[SUPPLIED INFORMATION]
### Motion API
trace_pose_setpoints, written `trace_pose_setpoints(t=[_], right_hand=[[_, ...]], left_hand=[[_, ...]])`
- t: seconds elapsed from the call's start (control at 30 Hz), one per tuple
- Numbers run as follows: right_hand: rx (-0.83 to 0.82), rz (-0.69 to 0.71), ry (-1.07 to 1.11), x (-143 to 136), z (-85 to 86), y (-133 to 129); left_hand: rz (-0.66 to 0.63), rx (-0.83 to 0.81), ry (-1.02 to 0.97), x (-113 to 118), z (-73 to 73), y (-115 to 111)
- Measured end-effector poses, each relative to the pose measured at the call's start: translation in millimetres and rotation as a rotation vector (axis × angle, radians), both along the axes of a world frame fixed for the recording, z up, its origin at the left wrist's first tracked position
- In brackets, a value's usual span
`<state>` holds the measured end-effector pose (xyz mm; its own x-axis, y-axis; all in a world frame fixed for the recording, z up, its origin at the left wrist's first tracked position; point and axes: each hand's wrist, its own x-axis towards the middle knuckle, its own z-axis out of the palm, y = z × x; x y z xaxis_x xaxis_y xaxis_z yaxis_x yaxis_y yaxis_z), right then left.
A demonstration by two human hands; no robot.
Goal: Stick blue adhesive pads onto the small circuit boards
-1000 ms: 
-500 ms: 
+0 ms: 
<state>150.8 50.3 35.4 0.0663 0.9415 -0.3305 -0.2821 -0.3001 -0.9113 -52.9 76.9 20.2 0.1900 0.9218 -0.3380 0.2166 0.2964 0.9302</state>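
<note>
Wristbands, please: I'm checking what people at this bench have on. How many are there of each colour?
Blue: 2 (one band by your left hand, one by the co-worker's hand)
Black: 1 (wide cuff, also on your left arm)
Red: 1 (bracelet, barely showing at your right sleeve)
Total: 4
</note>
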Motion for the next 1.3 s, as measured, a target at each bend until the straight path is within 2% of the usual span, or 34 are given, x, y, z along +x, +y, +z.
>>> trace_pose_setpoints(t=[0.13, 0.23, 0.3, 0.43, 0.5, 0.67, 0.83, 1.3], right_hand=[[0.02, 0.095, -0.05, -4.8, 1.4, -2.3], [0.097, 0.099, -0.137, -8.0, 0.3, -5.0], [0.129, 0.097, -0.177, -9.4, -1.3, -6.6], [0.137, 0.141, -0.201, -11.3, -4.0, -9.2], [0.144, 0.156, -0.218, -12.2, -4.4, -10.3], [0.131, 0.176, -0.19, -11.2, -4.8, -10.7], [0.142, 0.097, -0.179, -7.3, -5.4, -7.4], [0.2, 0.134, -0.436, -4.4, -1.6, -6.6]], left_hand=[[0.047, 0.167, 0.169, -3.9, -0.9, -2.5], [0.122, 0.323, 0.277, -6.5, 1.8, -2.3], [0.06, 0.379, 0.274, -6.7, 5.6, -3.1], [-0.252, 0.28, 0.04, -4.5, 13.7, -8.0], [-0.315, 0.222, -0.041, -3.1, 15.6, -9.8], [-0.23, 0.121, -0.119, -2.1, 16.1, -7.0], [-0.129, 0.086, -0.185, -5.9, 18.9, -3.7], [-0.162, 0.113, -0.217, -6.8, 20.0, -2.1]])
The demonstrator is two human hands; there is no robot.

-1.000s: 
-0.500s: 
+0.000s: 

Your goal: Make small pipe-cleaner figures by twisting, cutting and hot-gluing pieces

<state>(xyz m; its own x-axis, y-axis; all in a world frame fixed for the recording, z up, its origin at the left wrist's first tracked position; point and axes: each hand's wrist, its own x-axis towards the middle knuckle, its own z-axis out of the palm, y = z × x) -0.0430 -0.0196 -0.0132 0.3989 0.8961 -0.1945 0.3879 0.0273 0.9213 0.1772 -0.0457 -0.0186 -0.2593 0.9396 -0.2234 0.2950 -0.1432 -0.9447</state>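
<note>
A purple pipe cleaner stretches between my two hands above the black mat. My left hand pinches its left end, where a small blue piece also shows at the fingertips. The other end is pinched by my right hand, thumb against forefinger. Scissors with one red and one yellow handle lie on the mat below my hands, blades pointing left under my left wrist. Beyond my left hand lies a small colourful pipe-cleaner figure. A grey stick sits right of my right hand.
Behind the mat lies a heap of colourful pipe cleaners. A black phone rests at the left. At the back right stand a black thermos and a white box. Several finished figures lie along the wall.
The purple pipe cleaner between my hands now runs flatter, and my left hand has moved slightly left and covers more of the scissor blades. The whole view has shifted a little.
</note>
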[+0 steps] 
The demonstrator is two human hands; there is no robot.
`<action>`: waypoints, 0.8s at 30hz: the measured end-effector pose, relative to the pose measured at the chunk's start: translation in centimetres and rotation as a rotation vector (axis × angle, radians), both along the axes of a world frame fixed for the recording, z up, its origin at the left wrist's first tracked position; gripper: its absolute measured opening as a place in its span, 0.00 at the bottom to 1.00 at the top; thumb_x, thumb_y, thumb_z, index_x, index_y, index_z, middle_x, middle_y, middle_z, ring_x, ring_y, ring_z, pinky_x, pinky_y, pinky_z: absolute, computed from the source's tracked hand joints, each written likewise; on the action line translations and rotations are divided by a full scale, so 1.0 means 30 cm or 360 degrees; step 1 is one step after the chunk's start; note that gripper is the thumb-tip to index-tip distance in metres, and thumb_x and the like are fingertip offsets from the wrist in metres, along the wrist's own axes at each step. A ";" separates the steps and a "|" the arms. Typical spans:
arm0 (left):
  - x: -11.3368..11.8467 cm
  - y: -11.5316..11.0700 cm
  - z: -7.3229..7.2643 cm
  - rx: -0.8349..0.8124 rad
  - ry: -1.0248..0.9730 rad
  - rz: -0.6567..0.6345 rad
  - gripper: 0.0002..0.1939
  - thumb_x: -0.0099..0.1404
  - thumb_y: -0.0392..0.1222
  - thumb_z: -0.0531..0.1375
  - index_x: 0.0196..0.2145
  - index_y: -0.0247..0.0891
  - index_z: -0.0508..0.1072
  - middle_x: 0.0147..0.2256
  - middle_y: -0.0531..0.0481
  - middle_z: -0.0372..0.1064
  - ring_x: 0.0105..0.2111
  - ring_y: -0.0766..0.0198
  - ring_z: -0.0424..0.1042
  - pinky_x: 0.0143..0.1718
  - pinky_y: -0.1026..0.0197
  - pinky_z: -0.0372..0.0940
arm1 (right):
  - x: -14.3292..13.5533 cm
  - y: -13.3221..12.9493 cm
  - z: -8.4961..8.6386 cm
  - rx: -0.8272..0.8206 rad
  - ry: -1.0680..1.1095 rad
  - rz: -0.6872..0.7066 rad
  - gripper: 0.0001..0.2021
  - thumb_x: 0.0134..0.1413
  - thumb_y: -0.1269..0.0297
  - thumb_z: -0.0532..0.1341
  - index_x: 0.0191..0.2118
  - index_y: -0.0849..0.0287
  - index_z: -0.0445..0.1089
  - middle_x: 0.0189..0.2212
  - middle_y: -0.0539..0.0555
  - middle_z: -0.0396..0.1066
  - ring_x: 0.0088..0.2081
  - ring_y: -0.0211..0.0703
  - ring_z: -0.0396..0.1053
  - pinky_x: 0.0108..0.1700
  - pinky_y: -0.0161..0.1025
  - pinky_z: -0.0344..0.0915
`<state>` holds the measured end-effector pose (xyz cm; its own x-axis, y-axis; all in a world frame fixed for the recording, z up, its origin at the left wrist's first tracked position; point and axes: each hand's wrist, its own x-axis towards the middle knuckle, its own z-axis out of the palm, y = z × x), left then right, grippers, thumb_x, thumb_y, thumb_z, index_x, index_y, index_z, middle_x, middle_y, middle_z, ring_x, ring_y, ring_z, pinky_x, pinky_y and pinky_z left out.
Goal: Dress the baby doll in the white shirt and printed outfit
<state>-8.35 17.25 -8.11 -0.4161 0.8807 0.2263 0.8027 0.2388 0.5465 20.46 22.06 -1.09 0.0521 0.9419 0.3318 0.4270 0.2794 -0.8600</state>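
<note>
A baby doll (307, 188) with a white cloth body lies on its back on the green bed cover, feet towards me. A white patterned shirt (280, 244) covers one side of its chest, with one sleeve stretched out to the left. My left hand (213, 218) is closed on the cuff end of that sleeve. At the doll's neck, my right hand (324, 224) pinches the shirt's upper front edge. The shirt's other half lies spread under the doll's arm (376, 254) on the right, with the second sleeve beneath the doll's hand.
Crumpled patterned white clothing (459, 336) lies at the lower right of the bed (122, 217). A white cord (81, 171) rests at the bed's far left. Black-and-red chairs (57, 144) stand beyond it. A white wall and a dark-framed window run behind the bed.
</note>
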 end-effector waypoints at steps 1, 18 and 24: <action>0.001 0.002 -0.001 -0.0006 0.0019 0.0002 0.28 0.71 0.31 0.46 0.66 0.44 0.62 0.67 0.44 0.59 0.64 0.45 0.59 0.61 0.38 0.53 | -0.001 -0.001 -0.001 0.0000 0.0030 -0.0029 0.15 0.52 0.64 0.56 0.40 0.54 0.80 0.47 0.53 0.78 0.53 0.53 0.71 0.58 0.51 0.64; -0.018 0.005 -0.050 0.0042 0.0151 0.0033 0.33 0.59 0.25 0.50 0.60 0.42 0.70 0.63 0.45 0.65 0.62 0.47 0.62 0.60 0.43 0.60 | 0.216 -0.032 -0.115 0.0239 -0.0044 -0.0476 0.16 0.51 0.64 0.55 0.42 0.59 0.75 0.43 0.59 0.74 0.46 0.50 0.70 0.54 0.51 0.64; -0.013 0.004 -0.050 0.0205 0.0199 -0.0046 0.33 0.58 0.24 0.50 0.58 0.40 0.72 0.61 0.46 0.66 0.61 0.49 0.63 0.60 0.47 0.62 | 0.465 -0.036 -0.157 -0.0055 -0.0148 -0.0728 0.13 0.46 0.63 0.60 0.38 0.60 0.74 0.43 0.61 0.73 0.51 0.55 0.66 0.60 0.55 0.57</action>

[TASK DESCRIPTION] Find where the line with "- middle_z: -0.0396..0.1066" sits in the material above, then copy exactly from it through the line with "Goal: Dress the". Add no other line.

[TASK RESULT]
  - middle_z: -0.0396..0.1066
  - ring_x: 0.0088..0.2081
  - ring_y: -0.0211..0.0703
  - ring_z: -0.0396..0.1053
  - pinky_x: 0.0108..0.1700
  - pinky_y: -0.0161..0.1025
  - pinky_z: -0.0344..0.0915
`<state>` holds the measured end-effector pose (xyz cm; its own x-axis, y-axis; all in a world frame fixed for the recording, z up, its origin at the left wrist's first tracked position; point and axes: each hand's wrist, its own x-axis towards the middle knuckle, its own z-axis out of the palm, y = z × x), left then right, grippers, thumb_x, thumb_y, thumb_z, index_x, index_y, index_z, middle_x, middle_y, middle_z, ring_x, ring_y, ring_z, pinky_x, pinky_y and pinky_z left out.
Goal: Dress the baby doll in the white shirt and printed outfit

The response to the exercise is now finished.